● EXERCISE DESCRIPTION:
Restate the data below word for word, omitting pictures.

● DATA BELOW:
- Opening Delimiter -

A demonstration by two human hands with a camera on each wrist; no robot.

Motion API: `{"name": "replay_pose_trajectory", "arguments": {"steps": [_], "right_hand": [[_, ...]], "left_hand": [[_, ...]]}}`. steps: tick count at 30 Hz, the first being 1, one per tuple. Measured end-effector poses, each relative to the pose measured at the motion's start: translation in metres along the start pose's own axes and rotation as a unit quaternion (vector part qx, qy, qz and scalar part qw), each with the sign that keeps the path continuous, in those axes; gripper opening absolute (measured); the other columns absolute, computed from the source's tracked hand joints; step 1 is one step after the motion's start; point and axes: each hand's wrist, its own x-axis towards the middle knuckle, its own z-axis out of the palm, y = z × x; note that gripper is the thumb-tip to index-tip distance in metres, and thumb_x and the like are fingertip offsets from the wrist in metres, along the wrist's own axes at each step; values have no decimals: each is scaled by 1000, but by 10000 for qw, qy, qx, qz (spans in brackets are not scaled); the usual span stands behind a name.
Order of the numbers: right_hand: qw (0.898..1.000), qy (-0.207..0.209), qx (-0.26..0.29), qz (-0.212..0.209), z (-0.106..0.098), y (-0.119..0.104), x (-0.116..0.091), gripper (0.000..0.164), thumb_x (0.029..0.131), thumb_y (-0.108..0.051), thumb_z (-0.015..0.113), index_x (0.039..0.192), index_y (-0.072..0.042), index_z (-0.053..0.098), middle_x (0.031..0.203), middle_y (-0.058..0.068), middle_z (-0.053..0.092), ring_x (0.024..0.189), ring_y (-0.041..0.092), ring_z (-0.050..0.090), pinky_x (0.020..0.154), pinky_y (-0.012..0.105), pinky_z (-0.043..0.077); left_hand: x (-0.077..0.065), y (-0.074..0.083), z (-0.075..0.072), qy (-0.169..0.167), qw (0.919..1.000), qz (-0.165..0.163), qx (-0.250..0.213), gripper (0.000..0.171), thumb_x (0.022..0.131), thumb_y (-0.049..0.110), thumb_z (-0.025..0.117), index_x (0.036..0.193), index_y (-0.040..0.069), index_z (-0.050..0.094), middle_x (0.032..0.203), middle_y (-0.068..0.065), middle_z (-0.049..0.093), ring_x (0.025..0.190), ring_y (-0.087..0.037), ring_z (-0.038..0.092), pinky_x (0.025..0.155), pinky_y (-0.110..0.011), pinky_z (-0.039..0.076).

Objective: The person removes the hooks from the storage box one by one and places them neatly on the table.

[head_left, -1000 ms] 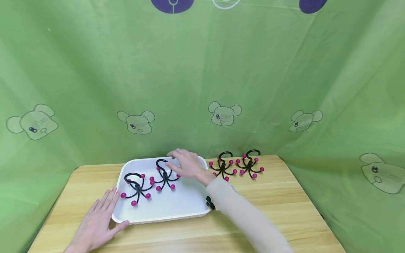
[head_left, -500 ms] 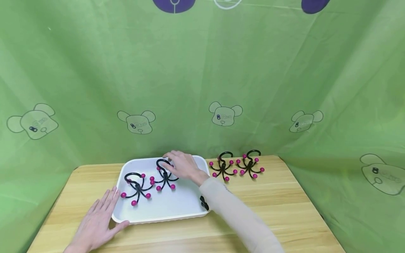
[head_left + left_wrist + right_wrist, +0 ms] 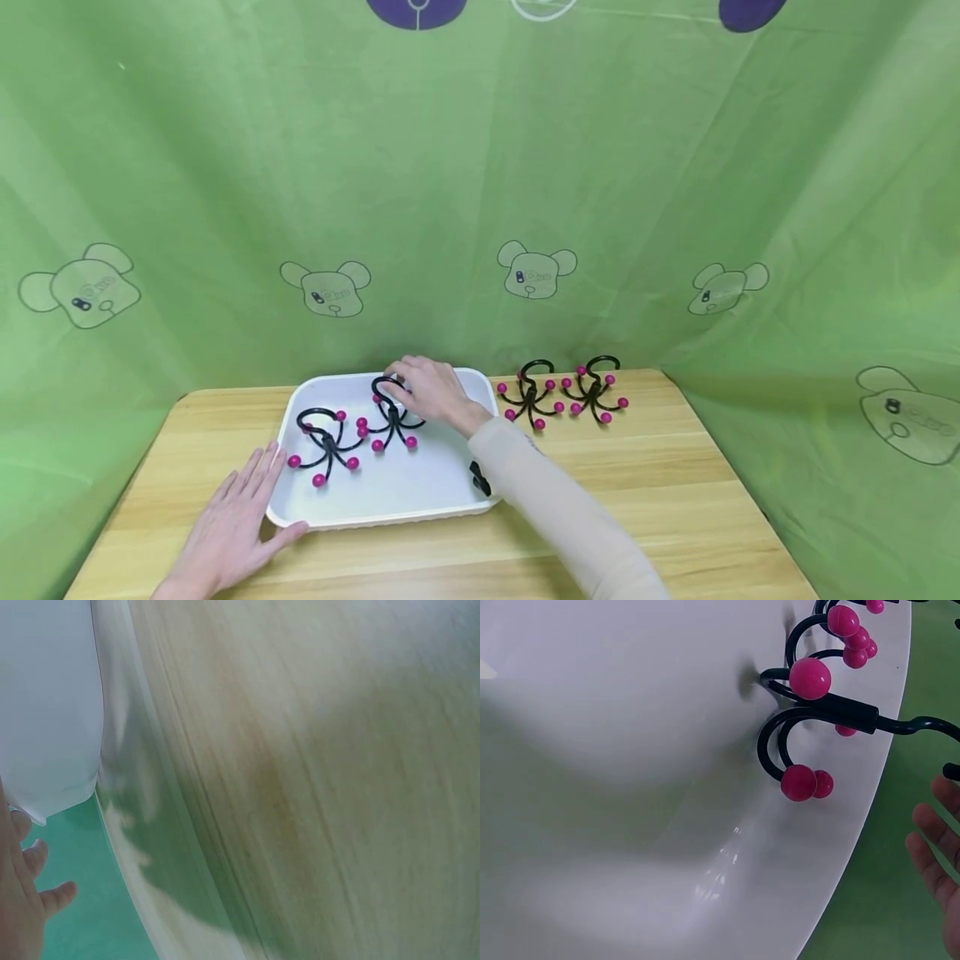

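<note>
Two black claw hangers with pink ball tips stand in a white tray [image 3: 420,492]. My right hand [image 3: 435,392] is at the back one [image 3: 393,418], with thumb and fingers on either side of its curved hook. In the right wrist view that hanger [image 3: 847,712] extends toward my fingers [image 3: 934,832], close under the hook's end; the thumb is outside that view. The front-left hanger [image 3: 328,447] stands untouched. My left hand [image 3: 232,525] lies with straight fingers along the tray's left side. The left wrist view shows its fingers [image 3: 34,859] beside the tray's white wall [image 3: 49,705].
Two more such hangers, one [image 3: 530,398] beside the tray and one [image 3: 595,390] farther right, stand at the back of the wooden table [image 3: 675,492]. A green curtain [image 3: 450,183] with printed bear heads hangs right behind the table and along its sides.
My right hand has moved a little left onto the back hanger's hook and then held nearly still. Hangers, tray and left hand have stayed in place.
</note>
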Motion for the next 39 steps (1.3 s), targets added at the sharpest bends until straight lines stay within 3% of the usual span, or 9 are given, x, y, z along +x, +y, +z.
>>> {"name": "replay_pose_trajectory", "arguments": {"steps": [8, 10, 13, 16, 29, 34, 36, 38, 39], "right_hand": [[9999, -44, 90, 58, -3, -2, -1, 36, 107, -47, 56, 128, -23, 73, 123, -3, 77, 105, 15, 73, 83, 29, 61], [9999, -47, 128, 55, -4, -3, -2, 34, 107, -46, 58, 126, -23, 73, 122, -4, 77, 104, 15, 73, 83, 29, 61], [9998, -60, 195, 34, -6, -4, -3, 32, 106, -45, 59, 125, -23, 74, 122, -4, 77, 104, 15, 73, 83, 29, 61], [9997, -56, 243, 22, -8, -4, -5, 31, 106, -45, 60, 124, -24, 74, 122, -4, 77, 105, 15, 73, 85, 29, 61], [9980, 164, 607, 117, -23, 0, -19, 28, 104, -42, 65, 123, -24, 75, 114, -6, 77, 96, 12, 70, 78, 25, 56], [9973, 191, 709, 80, -28, -1, -24, 29, 105, -43, 63, 123, -24, 75, 107, -7, 75, 92, 10, 67, 75, 22, 54], [9969, 212, 752, 68, -29, -1, -27, 29, 105, -43, 63, 122, -23, 75, 106, -6, 75, 91, 10, 67, 76, 23, 55], [9965, 213, 801, 54, -31, 0, -30, 28, 105, -41, 64, 121, -22, 75, 108, -5, 76, 93, 11, 68, 79, 25, 56], [9964, 217, 818, 38, -32, 0, -33, 28, 104, -41, 64, 121, -21, 76, 108, -4, 76, 94, 12, 68, 80, 26, 57]], "left_hand": [[1, 1, -1, -48, 9999, -47, -131, 112, 86, 71, 70, 167, 8, 27, 173, -16, 33, 152, -42, 44, 124, -13, -20], [1, 1, -2, -81, 9998, -79, -164, 111, 86, 71, 69, 168, 8, 27, 172, -17, 34, 153, -42, 43, 132, -24, -15], [2, 1, -2, -127, 9996, -117, -205, 111, 86, 71, 69, 168, 8, 27, 172, -18, 34, 153, -43, 43, 136, -53, 12], [2, 1, -2, -169, 9995, -137, -227, 112, 86, 71, 69, 167, 8, 27, 172, -18, 33, 152, -44, 43, 118, -63, 39], [2, 2, -3, -206, 9995, -149, -203, 111, 87, 70, 70, 167, 6, 27, 173, -18, 32, 153, -44, 41, 119, -63, 38], [0, 1, -3, -200, 9995, -171, -187, 111, 87, 69, 69, 168, 7, 25, 173, -18, 31, 154, -43, 41, 137, -47, 5], [1, 0, -3, -228, 9994, -167, -201, 111, 87, 69, 69, 168, 8, 24, 174, -17, 30, 154, -43, 40, 137, -48, 4], [1, 0, -3, -244, 9993, -153, -219, 111, 87, 70, 69, 168, 8, 24, 173, -18, 31, 154, -43, 40, 133, -58, 18], [0, 1, -3, -255, 9993, -159, -235, 111, 87, 70, 69, 168, 8, 24, 173, -18, 31, 154, -43, 40, 134, -57, 14]]}}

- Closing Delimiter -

● RESULT FOR THIS EXERCISE:
A demonstration by two human hands with a camera on each wrist; no robot.

Motion API: `{"name": "replay_pose_trajectory", "arguments": {"steps": [_], "right_hand": [[_, ...]], "left_hand": [[_, ...]]}}`. steps: tick count at 30 Hz, the first being 1, one per tuple. Measured end-effector poses, each relative to the pose measured at the motion's start: translation in metres along the start pose's own axes and rotation as a unit quaternion (vector part qx, qy, qz and scalar part qw), each with the sign that keeps the path continuous, in those axes; gripper opening absolute (measured); the other columns absolute, computed from the source's tracked hand joints; step 1 is one step after the motion's start; point and axes: each hand's wrist, its own x-axis towards the middle knuckle, its own z-axis out of the palm, y = z × x; note that gripper is the thumb-tip to index-tip distance in metres, and thumb_x and the like are fingertip offsets from the wrist in metres, along the wrist's own axes at each step; values have no decimals: each is scaled by 1000, but by 10000 for qw, qy, qx, qz (spans in brackets are not scaled); the usual span stands behind a name.
Order of the numbers: right_hand: qw (0.898..1.000), qy (-0.207..0.209), qx (-0.26..0.29), qz (-0.212..0.209), z (-0.106..0.098), y (-0.119..0.104), x (-0.116..0.091), gripper (0.000..0.164), thumb_x (0.029..0.131), thumb_y (-0.108..0.051), thumb_z (-0.015..0.113), index_x (0.039..0.192), index_y (-0.072..0.042), index_z (-0.053..0.098), middle_x (0.031..0.203), middle_y (-0.058..0.068), middle_z (-0.053..0.092), ring_x (0.024..0.189), ring_y (-0.041..0.092), ring_z (-0.050..0.090), pinky_x (0.020..0.154), pinky_y (-0.012..0.105), pinky_z (-0.043..0.077); left_hand: x (-0.077..0.065), y (-0.074..0.083), z (-0.075..0.072), qy (-0.169..0.167), qw (0.919..1.000), qz (-0.165..0.163), qx (-0.250..0.213), gripper (0.000..0.171), thumb_x (0.022..0.131), thumb_y (-0.049..0.110), thumb_z (-0.025..0.117), index_x (0.036..0.193), index_y (-0.040..0.069), index_z (-0.050..0.094), middle_x (0.032..0.203), middle_y (-0.068..0.065), middle_z (-0.049..0.093), ring_x (0.025..0.190), ring_y (-0.087..0.037), ring_z (-0.038..0.092), pinky_x (0.025..0.155), pinky_y (-0.110..0.011), pinky_z (-0.039..0.076).

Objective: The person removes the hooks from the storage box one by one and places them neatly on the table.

[head_left, -1000 ms] 
[head_left, -500 ms] 
[head_left + left_wrist + right_wrist, +0 ms] 

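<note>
Two black claw hangers with pink ball tips stand in a white tray [image 3: 420,492]. My right hand [image 3: 435,392] is at the back one [image 3: 393,418], with thumb and fingers on either side of its curved hook. In the right wrist view that hanger [image 3: 847,712] extends toward my fingers [image 3: 934,832], close under the hook's end; the thumb is outside that view. The front-left hanger [image 3: 328,447] stands untouched. My left hand [image 3: 232,525] lies with straight fingers along the tray's left side. The left wrist view shows its fingers [image 3: 34,859] beside the tray's white wall [image 3: 49,705].
Two more such hangers, one [image 3: 530,398] beside the tray and one [image 3: 595,390] farther right, stand at the back of the wooden table [image 3: 675,492]. A green curtain [image 3: 450,183] with printed bear heads hangs right behind the table and along its sides.
My right hand has moved a little left onto the back hanger's hook and then held nearly still. Hangers, tray and left hand have stayed in place.
</note>
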Motion for the next 39 steps (1.3 s), targets added at the sharpest bends until straight lines stay within 3% of the usual span, or 9 are given, x, y, z along +x, +y, +z.
>>> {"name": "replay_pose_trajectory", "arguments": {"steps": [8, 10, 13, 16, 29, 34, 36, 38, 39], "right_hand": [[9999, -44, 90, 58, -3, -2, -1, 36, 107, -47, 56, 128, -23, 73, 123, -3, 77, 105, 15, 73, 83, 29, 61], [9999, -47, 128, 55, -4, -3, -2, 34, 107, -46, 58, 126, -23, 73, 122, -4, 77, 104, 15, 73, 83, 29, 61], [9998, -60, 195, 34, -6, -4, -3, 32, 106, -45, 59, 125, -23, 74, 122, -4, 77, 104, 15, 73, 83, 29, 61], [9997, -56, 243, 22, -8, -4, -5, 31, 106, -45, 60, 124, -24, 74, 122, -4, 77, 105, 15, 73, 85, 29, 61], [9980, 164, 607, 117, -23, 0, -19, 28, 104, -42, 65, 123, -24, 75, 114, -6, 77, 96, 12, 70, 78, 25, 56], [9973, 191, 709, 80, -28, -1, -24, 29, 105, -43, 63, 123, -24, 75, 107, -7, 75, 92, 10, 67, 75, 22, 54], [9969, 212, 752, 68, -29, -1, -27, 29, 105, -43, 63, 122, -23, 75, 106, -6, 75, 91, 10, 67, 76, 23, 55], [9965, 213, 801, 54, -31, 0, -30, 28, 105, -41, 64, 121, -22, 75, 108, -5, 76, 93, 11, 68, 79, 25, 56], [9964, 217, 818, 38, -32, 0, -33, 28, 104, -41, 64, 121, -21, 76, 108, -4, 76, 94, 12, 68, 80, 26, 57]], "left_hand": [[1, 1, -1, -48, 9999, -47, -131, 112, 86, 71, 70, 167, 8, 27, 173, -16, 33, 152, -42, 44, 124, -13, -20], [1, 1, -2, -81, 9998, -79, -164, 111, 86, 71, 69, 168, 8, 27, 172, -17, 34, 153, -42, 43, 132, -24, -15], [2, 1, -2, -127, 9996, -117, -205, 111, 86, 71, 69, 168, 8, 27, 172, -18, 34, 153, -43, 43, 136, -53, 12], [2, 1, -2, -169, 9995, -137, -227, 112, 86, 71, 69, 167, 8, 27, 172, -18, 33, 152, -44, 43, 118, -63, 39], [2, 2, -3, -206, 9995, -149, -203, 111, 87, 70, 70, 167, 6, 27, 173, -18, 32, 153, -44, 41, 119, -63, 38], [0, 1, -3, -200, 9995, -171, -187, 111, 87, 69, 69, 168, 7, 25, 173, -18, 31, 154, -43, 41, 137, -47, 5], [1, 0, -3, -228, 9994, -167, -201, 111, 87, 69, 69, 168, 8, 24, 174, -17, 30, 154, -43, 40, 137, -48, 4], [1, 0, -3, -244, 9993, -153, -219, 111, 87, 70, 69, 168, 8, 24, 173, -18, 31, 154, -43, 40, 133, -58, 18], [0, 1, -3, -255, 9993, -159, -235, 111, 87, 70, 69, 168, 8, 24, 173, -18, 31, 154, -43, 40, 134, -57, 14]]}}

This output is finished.